S53A-2768
SEIS-PROV: Practical Provenance for Seismological Data

Friday, 18 December 2015
Poster Hall (Moscone South)
Lion Krischer, Ludwig Maximilians University of Munich, Munich, Germany, James A Smith, Princeton University, Geosciences, Princeton, NJ, United States and Jeroen Tromp, Princeton University, Princeton, NJ, United States
Abstract:
It is widely recognized that reproducibility is crucial to advance science, but at the same time it is very hard to actually achieve. This results in it being recognized but also mostly ignored by a large fraction of the community. A key ingredient towards full reproducibility is to capture and describe the history of data, an issue known as provenance. We present SEIS-PROV, a practical format and data model to store provenance information for seismological data.

In a seismological context, provenance can be seen as information about the processes that generated and modified a particular piece of data. For synthetic waveforms the provenance information describes which solver and settings therein were used to generate it. When looking at processed seismograms, the provenance conveys information about the different time series analysis steps that led to it. Additional uses include the description of derived data types, such as cross-correlations and adjoint sources, enabling their proper storage and exchange.

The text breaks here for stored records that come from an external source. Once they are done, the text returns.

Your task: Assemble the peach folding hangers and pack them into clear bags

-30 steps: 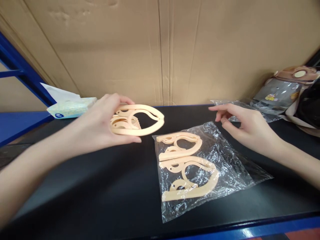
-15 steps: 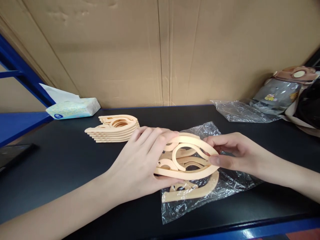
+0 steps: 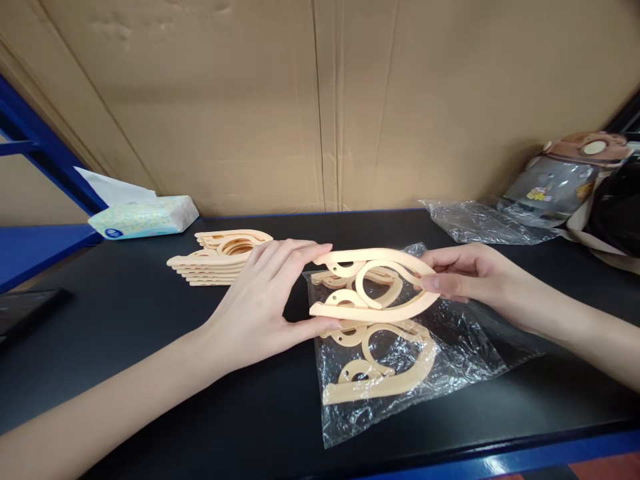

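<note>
I've got the folded beige hanger [image 3: 400, 313] mid-view, held over the far part of a clear plastic bag [image 3: 450, 363], rounded end pointing R, the two arm ends L. Looks raised off the bag, tho can't tell from this angle if any edge touches.

My R hand [image 3: 483, 280] is clamped on it: thumb on top of the rounded end, fingers tucked behind/under. My L hand [image 3: 260, 303] straddles the arm ends, fingers at the upper one, thumb along the lower one, w/ a gap btwn palm & plastic. Thumb & fingers spread apart there; can't tell if they actually press on the hanger or just sit against it.

Inside the bag, 2 more hangers, same colour: near one [image 3: 400, 387] mostly visible thru the film, far one [image 3: 327, 279] partly hidden under the held piece. Bag lies flat on the black tabletop [image 3: 210, 420], crinkled & shiny.

Just past the L hand, a neat stack of hangers [image 3: 200, 262], R end partly behind the fingers. Back L, a tissue pack [image 3: 145, 217] w/ one sheet sticking up; L edge, a dark flat item [image 3: 30, 313], cut off, can't ID.

Back R, a second clear bag [image 3: 480, 223], next to a see-thru bottle [image 3: 555, 190] w/ brown lid. Cardboard [image 3: 225, 107] stands behind everything, blue frame [image 3: 45, 150] far L.
</note>
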`<state>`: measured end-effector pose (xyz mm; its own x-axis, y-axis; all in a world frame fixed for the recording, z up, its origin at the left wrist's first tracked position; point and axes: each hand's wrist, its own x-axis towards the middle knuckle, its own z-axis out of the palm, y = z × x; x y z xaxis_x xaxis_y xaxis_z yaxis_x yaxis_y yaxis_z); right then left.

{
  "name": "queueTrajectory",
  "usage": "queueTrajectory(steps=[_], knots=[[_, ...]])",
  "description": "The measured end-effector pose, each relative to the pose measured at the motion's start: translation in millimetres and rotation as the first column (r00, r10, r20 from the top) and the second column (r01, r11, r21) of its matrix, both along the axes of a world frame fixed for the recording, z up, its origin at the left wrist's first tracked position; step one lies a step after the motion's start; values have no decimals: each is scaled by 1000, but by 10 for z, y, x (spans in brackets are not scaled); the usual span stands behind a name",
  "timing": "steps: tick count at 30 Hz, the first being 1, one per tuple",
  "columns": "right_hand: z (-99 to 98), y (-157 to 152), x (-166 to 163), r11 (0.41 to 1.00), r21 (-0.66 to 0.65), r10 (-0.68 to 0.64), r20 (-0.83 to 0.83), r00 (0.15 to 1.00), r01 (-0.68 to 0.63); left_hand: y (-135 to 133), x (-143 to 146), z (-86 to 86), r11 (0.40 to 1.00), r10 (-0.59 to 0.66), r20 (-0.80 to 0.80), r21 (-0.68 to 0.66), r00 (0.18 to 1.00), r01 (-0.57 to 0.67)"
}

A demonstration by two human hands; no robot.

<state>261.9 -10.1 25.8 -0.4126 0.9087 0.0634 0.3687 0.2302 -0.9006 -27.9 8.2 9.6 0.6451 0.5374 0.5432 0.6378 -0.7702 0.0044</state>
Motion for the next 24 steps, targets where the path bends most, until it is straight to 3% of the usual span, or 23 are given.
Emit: queueTrajectory(steps=[10,20,24], knots=[[-19,16,-1,1000,18,-1,-1,1000,1,-23,1,2,1000,-10,12,-7,1000,10],[-33,9,-23,1000,1,23,-10,1000,-23,-51,37,-10,989,-66,68,-130,996,75],[-38,15,-27,1000,18,22,-10,1000,-22,-46,43,-7,993,-68,61,-89,996,73]])
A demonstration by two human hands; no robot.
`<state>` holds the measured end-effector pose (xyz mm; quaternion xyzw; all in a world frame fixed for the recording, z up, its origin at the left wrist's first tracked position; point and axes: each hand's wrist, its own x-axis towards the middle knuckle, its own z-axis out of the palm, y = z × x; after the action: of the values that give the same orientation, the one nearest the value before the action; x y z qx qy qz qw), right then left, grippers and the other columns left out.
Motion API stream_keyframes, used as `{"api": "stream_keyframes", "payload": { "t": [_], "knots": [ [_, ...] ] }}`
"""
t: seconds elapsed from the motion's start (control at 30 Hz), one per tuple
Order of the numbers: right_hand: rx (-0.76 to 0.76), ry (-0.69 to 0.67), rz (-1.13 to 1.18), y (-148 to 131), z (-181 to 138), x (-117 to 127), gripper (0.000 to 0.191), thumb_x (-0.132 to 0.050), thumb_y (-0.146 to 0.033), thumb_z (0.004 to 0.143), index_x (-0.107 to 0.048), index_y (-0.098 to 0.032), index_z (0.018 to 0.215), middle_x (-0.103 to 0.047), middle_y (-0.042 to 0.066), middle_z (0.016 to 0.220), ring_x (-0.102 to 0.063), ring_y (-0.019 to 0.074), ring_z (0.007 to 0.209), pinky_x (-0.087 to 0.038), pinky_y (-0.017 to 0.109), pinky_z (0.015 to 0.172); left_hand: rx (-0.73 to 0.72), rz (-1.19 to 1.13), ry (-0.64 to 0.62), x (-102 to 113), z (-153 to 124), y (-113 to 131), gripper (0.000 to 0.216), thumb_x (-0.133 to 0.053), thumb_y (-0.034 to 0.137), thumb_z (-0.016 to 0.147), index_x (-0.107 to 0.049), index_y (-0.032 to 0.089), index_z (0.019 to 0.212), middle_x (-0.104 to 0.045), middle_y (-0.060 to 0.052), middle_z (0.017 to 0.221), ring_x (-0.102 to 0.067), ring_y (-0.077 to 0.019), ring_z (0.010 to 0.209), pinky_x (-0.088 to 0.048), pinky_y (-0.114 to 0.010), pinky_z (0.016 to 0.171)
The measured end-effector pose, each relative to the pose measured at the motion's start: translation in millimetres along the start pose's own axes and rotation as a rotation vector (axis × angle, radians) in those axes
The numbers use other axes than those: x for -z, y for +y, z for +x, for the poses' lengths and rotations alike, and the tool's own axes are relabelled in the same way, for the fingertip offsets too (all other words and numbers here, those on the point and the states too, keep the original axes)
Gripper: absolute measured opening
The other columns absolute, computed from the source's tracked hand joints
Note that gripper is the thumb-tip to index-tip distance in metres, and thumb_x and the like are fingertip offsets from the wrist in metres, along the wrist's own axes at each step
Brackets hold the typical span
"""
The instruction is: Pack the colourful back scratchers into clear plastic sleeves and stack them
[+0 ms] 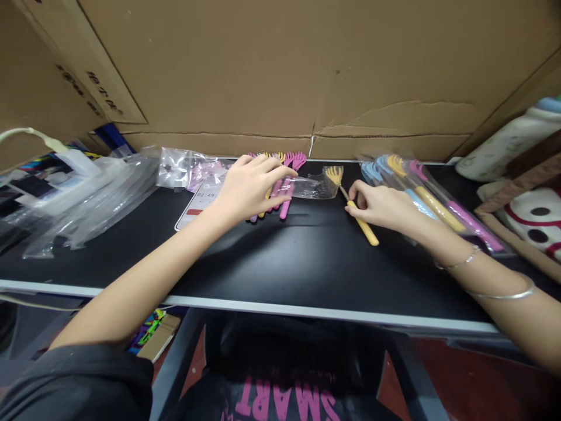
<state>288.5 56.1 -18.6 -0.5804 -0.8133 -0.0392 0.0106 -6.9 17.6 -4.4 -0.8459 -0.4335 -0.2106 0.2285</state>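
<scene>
A clear plastic sleeve (307,187) stretches to the right from my left hand (254,184), whose fingers are closed on its left end. My right hand (377,204) pinches a yellow back scratcher (367,231) near the top of its handle. The scratcher's claw-shaped head is at the sleeve's right end and seems to be inside it. Under and behind my left hand lie several loose back scratchers (287,199) in pink, yellow and purple. To the right, bagged back scratchers (438,207) in blue, yellow and magenta lie side by side, partly hidden by my right forearm.
A pile of clear plastic sleeves (105,193) covers the left side of the black table (280,263). A phone (193,204) showing a timer lies partly under my left arm. Cardboard (280,70) walls the back. A pale bottle (508,143) stands at the right.
</scene>
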Motion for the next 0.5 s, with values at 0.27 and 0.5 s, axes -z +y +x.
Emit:
{"api": "stream_keyframes", "payload": {
  "t": [0.27,0.5],
  "knots": [
    [0.083,0.092,0.241,12,-5,0,0.025,-0.051,-0.036,0.084,-0.055,-0.024,0.105,-0.069,0.000,0.081,-0.061,0.0173,0.065,-0.033,0.027,0.054,0.007,0.001,-0.027,2,-2,1,0.038,-0.061,0.047,0.091,-0.062,0.025,0.122,-0.069,-0.007,0.110,-0.060,-0.0253,0.101,-0.037,-0.036,0.083],
    [0.203,0.031,0.552,35,1,14,0.041,-0.051,-0.051,0.087,-0.060,-0.019,0.111,-0.062,0.002,0.076,-0.054,0.0152,0.056,-0.041,0.030,0.056,0.021,0.004,-0.030,5,-2,-3,0.041,-0.060,0.049,0.091,-0.061,0.024,0.123,-0.068,-0.007,0.111,-0.058,-0.0258,0.103,-0.037,-0.036,0.084]
  ]
}}
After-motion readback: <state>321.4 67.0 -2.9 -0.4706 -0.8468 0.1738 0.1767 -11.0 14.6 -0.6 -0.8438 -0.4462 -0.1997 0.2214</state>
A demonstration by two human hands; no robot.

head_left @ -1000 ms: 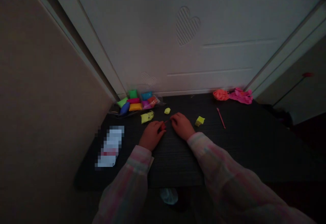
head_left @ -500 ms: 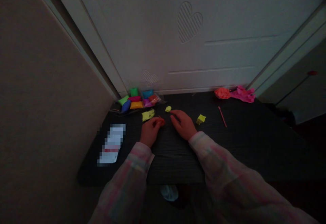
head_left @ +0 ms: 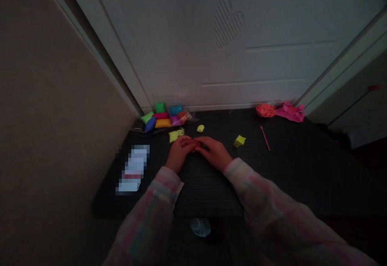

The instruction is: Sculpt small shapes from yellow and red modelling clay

SEIS-PROV is based on W3C PROV (http://www.w3.org/TR/prov-overview/), a standard for generic provenance information. It then applies an additional set of constraints to make it suitable for seismology. We present a definition of the SEIS-PROV format, a way to check if any given file is a valid SEIS-PROV document, and two sample implementations: One in SPECFEM3D GLOBE (https://geodynamics.org/cig/software/specfem3d_globe/) to store the provenance information of synthetic seismograms and another one as part of the ObsPy (http://obspy.org) framework enabling automatic tracking of provenance information during a series of analysis and transformation stages.

This, along with tools to visualize and interpret provenance graphs, offers a description of data history that can be readily tracked, stored, and exchanged.